Work item >> Return the data below exactly, but only from the line containing "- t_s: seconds" through the line containing "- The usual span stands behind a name", with both of those lines included.

*** Information provided Section Begins ***

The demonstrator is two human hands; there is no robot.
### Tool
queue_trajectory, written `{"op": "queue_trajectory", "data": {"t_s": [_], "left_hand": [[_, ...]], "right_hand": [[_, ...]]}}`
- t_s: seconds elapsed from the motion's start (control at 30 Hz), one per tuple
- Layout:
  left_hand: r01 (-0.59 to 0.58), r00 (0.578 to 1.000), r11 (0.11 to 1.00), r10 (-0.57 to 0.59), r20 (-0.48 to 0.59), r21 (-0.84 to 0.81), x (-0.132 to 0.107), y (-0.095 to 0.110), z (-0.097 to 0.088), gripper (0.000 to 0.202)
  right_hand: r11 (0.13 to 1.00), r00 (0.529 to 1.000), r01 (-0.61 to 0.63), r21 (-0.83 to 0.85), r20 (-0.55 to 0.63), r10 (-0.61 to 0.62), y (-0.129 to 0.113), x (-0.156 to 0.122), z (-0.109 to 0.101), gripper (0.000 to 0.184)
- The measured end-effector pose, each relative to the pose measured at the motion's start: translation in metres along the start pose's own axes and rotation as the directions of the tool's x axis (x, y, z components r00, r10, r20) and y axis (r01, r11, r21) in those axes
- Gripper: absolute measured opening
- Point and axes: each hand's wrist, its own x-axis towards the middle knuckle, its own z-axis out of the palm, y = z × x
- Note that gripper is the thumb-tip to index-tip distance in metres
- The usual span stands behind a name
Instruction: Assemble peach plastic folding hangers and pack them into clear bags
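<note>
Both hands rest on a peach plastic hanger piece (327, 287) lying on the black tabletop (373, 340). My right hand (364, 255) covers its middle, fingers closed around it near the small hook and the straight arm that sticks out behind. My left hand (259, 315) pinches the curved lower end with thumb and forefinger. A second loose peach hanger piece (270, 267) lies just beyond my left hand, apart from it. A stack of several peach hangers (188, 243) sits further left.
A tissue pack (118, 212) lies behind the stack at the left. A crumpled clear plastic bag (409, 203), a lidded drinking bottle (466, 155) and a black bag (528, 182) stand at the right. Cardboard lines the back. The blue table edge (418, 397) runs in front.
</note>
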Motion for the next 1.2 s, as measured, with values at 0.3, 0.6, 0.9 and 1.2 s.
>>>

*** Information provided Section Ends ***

Task solution >>
- t_s: seconds elapsed from the motion's start (control at 30 Hz), one per tuple
- Layout:
  left_hand: r01 (-0.59 to 0.58), r00 (0.578 to 1.000), r11 (0.11 to 1.00), r10 (-0.57 to 0.59), r20 (-0.48 to 0.59), r21 (-0.84 to 0.81), x (-0.132 to 0.107), y (-0.095 to 0.110), z (-0.097 to 0.088), gripper (0.000 to 0.202)
  right_hand: r11 (0.13 to 1.00), r00 (0.529 to 1.000), r01 (-0.61 to 0.63), r21 (-0.83 to 0.85), r20 (-0.55 to 0.63), r10 (-0.61 to 0.62), y (-0.129 to 0.113), x (-0.156 to 0.122), z (-0.109 to 0.101), gripper (0.000 to 0.184)
- The measured end-effector pose, each relative to the pose measured at the motion's start: translation in metres along the start pose's own axes and rotation as the directions of the tool's x axis (x, y, z components r00, r10, r20) and y axis (r01, r11, r21) in those axes
- Gripper: absolute measured opening
- Point and axes: each hand's wrist, its own x-axis towards the middle knuckle, its own z-axis out of the palm, y = z × x
- Note that gripper is the thumb-tip to index-tip distance in metres
- The usual span stands behind a name

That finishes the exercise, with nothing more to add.